*Action item*:
Look through the records below for the line with "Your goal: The" and the line with "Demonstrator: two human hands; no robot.", then return those lines and all lines between, exactly.

*Extracted data*:
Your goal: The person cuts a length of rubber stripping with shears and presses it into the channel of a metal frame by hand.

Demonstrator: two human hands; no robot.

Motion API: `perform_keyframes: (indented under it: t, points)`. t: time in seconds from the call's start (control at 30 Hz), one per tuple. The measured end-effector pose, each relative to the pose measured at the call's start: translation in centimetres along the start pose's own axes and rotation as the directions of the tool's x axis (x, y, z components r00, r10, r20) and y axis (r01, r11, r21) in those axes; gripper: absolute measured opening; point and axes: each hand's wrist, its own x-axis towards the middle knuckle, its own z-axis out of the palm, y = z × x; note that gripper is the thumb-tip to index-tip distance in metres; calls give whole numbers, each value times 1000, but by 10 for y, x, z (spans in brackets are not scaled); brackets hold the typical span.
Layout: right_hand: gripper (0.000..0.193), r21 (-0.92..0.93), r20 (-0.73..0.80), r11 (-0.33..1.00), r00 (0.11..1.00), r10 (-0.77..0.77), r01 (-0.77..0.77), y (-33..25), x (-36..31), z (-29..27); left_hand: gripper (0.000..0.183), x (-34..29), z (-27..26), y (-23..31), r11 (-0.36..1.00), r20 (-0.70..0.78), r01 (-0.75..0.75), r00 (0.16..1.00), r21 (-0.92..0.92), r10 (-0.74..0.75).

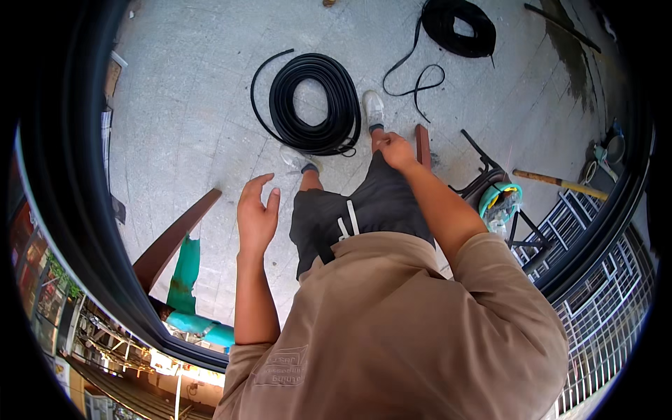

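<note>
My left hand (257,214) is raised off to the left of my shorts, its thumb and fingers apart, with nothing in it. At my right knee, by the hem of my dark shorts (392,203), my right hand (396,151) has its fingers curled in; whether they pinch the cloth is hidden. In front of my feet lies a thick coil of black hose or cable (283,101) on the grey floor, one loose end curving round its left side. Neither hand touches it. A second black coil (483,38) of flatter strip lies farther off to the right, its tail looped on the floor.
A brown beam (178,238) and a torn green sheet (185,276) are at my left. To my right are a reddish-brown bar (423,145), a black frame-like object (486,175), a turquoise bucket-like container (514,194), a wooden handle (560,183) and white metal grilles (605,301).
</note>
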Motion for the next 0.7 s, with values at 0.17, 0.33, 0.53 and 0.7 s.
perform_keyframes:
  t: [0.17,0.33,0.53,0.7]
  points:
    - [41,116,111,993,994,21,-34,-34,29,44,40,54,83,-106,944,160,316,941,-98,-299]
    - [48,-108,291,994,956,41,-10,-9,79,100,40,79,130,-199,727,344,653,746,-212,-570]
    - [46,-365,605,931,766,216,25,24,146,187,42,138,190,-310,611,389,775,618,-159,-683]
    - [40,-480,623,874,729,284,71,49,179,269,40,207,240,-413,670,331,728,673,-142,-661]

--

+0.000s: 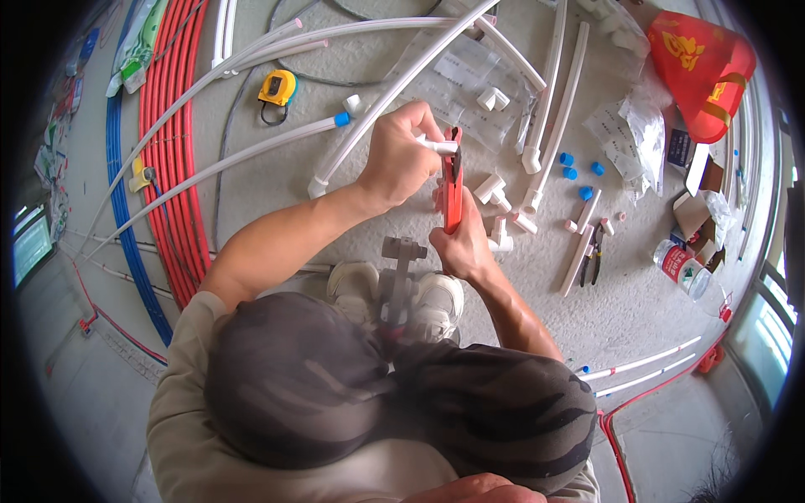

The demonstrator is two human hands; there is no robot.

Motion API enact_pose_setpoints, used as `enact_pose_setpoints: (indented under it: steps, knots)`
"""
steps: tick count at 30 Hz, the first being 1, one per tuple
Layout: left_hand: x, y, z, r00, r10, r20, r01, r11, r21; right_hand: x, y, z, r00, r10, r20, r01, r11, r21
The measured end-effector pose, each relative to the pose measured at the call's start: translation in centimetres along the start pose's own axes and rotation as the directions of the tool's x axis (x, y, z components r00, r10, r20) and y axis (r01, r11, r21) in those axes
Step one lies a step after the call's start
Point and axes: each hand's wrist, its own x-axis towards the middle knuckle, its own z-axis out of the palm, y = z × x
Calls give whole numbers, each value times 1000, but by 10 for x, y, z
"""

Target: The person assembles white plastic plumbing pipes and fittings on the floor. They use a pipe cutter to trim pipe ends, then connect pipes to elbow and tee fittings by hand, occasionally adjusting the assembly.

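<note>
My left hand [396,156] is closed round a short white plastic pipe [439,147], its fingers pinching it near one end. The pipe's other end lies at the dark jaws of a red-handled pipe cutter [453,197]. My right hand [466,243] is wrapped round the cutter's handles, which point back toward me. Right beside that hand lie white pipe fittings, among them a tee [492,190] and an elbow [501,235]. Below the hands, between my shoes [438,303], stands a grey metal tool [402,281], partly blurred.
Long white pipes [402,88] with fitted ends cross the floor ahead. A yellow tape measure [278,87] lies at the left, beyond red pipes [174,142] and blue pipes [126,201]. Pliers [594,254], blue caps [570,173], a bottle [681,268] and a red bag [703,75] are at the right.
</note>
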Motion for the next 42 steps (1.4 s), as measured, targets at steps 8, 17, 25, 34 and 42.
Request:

*Problem solution*:
Your goal: The person cuts a length of rubber stripping with shears and presses it into the channel of a metal frame by hand.

Demonstrator: two human hands; no robot.

The exercise calls for nothing further.